Arthur Symons & The Whispering Glasshouse
This botanical history post was featured on The Daily Gardener podcast:
February 28, 1865
Dearest Gardeners,
On this day, the world was given Arthur William Symons (books by this author)—poet, critic, and man of letters—whose pen could turn even the dripping panes of a Victorian glasshouse into objects of romance and intrigue.
Those of us who haunt the hothouse walkways, brushing against the heated breath of orchids and violets, will find in Symons a kindred spirit. For he knew well that beneath glass lies not simply cultivation but concealment—an art as much about society as about soil.
In his tender verses in Lillian, he places the humblest wildwood violet within the artifices of greenhouse life. There, the flowers, cosseted and coaxed, forget the honest kiss of sun and the bracing chatter of wind.

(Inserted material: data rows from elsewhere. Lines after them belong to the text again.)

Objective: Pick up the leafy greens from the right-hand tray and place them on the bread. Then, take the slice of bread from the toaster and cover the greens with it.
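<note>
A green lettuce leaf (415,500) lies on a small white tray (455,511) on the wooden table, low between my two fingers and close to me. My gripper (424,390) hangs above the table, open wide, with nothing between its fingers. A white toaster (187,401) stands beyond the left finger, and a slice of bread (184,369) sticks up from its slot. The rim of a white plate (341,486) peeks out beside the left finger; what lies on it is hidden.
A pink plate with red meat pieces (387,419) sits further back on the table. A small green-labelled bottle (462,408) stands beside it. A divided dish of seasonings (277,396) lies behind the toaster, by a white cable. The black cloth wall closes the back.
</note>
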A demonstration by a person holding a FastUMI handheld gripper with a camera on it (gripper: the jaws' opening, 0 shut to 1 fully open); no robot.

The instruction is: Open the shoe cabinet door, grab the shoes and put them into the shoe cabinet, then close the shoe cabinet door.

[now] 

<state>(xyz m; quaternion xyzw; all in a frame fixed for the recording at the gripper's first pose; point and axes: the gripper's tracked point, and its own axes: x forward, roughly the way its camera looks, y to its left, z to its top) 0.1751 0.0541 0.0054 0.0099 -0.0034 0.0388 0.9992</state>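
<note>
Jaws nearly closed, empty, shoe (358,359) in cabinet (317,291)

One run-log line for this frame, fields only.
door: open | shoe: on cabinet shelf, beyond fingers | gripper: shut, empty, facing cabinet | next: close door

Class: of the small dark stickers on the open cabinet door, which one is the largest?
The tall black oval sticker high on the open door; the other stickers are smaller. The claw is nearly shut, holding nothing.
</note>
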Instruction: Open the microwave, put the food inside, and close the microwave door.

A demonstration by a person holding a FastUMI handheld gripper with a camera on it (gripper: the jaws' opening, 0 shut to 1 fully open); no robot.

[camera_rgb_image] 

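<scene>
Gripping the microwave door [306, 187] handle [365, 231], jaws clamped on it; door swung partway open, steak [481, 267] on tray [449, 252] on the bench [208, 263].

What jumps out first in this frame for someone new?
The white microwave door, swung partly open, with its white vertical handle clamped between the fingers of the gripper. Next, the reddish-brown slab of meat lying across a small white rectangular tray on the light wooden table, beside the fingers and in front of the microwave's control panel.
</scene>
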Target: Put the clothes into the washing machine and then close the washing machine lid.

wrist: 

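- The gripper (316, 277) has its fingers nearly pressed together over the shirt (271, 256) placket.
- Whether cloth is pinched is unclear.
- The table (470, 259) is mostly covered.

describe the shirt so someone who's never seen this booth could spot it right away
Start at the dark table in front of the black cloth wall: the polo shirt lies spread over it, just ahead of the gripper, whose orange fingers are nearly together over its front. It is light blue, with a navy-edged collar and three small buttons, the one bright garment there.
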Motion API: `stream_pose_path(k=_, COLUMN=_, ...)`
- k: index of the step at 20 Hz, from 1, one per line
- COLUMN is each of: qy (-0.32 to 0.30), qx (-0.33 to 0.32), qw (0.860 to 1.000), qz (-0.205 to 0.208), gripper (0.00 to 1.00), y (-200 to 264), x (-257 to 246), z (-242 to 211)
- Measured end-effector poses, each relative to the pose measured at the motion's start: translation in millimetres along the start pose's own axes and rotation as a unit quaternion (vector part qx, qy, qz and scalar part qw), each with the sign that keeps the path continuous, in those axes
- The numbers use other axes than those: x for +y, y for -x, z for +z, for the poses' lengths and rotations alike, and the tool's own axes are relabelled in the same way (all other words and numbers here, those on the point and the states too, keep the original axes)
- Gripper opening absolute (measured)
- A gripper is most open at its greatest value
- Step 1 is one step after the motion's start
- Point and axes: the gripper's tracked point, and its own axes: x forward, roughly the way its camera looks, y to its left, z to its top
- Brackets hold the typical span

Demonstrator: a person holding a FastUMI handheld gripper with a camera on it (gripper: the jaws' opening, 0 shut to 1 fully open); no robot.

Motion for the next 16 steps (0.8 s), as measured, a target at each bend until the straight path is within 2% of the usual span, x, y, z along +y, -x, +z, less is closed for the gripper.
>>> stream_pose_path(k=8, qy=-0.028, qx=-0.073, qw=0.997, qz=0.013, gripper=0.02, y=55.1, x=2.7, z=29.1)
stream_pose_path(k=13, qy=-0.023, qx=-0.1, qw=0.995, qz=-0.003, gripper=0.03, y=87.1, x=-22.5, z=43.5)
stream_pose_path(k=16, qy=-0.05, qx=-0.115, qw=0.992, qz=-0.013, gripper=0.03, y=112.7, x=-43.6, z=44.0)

This was a sweet white wildwood violet
I found among the painted slips that grow
Where, under hot-house glass, the flowers forget
How the sun shines, and how the cool winds blow.
What a delicious metaphor, and one not lost upon the discerning eye.
Are not hothouses themselves the ballrooms of the garden world?
Orchids, lilies, palms, and violets—all arrayed in gloved perfection, carefully shielded from the rough democracy of the meadow.
How quickly they learn the manners expected of them beneath glass domes and misting jets.
And, dare we whisper, how many a horticulturalist has conducted their own intrigues under the pretext of “checking the boilers” or “rearranging the specimens.”
Yet Symons does not mock; instead, he mourns, gently, for the exile of natural things.
The violet, born of wind-tossed woods, is robbed of its native freedom, much in the way society can sometimes overlay its polish upon an unsuspecting soul. One almost hears Vita Sackville-West mutter in sympathy: a flower is loveliest when it remembers its wildness.
Still, what drama!
Without the glasshouse, would we have such stagecraft for winter blooms—roses in February, violets for Christmas, or flamboyant orchids to shock one’s guests beneath the gaslights of Mayfair?
Thus, dearest readers, let us not dismiss the glasshouse as mere structure, but see it also as theater.
In it, each leaf may posture, each violet may blush, and each gardener may play director to the eternal play between nature and artifice.
And if, like Symons, you pause before a pale blossom pressed against the steamy pane, know you are gazing not just at a flower—but at a small society of secrets, composed under glass.